PROMPT — If a line in the data below holds the word "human", include it in the count. Give only the final number.

ENTRIES SUPPLIED —
========================================
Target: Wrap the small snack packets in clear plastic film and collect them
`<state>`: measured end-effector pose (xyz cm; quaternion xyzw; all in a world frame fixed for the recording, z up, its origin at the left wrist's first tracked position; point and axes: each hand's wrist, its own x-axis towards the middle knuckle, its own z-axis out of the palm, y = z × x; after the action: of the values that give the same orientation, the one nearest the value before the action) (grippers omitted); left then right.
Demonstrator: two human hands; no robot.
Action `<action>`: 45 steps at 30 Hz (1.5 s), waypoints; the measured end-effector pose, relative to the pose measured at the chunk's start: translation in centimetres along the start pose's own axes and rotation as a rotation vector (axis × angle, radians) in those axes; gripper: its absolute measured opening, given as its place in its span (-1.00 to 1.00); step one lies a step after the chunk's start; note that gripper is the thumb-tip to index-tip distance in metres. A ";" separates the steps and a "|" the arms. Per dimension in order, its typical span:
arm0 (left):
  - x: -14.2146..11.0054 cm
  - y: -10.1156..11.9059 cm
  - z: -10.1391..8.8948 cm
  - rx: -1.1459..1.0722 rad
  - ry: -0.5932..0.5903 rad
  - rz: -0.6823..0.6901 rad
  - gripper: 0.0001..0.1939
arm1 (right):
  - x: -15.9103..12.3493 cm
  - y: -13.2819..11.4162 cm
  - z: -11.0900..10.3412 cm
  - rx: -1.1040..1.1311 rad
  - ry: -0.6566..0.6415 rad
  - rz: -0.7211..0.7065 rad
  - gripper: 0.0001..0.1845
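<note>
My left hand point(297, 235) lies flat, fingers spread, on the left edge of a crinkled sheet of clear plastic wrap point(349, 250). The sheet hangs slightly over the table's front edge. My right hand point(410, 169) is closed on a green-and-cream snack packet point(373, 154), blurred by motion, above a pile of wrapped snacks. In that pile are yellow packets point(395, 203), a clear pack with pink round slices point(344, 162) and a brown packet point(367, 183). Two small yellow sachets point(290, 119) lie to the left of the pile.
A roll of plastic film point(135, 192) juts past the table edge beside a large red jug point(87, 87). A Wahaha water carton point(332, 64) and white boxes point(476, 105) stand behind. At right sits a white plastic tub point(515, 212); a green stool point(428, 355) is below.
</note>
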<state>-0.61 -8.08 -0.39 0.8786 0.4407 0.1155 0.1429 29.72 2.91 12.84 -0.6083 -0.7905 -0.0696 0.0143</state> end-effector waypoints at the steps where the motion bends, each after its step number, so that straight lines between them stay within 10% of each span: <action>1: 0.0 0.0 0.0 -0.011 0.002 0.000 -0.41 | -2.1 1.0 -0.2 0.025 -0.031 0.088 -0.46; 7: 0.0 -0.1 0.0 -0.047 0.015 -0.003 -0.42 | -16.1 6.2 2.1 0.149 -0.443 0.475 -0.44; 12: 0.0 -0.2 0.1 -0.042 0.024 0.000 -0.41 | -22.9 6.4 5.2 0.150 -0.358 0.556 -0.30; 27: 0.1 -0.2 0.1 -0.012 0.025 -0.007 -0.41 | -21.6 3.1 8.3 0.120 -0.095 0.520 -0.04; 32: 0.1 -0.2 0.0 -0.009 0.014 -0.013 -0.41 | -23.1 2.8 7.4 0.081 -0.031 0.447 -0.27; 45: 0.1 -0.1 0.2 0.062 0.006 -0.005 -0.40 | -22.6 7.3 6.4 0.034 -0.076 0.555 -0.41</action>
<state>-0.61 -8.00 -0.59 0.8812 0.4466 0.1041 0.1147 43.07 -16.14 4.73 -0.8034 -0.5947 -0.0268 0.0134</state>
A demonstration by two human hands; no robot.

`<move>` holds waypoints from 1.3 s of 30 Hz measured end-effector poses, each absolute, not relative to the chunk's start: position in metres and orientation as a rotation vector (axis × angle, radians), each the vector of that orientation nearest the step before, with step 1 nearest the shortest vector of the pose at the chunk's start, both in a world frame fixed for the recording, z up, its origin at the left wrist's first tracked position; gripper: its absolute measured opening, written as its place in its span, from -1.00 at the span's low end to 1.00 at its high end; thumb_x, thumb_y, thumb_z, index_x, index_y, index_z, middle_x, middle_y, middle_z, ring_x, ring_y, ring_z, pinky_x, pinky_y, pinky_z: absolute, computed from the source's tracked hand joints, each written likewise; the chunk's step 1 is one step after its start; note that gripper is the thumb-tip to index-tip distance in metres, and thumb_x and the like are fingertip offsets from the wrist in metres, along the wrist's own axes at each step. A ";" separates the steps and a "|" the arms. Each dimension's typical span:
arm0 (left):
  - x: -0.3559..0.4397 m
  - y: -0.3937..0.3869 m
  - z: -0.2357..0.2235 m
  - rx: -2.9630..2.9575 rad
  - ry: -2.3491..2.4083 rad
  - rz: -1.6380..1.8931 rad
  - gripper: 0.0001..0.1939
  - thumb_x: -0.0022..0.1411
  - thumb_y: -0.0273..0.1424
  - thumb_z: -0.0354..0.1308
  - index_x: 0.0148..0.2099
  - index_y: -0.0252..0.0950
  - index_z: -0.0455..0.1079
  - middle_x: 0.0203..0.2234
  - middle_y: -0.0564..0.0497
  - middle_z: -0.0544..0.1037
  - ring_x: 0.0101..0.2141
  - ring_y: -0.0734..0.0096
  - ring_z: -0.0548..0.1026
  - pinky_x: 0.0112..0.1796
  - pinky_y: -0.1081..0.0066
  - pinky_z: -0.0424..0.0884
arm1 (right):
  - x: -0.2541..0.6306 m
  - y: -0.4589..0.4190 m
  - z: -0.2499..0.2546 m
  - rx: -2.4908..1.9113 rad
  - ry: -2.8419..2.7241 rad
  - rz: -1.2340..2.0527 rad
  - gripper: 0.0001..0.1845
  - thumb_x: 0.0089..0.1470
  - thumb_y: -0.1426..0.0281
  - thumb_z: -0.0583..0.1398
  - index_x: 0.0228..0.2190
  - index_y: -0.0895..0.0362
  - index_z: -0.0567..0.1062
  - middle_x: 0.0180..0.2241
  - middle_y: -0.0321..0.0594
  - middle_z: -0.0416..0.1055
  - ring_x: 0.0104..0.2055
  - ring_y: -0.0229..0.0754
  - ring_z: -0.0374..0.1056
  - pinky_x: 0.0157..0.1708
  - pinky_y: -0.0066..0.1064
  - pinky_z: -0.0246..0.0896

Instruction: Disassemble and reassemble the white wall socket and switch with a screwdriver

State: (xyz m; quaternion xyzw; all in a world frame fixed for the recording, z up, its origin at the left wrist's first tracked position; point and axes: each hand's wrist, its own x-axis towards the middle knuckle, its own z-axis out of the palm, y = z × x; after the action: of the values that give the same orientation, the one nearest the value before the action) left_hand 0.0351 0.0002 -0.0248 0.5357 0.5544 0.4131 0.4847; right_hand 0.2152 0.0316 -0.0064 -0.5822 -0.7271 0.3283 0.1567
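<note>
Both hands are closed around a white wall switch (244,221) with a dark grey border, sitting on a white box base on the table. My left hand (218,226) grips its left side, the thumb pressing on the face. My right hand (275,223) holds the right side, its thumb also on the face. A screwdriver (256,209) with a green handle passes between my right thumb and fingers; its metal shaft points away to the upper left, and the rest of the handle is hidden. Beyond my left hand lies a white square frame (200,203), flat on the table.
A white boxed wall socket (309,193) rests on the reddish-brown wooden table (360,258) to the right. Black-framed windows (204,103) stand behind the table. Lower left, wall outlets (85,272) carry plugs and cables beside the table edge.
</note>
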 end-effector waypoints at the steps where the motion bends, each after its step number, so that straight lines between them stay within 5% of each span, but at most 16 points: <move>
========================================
EXPECTED OUTPUT — 2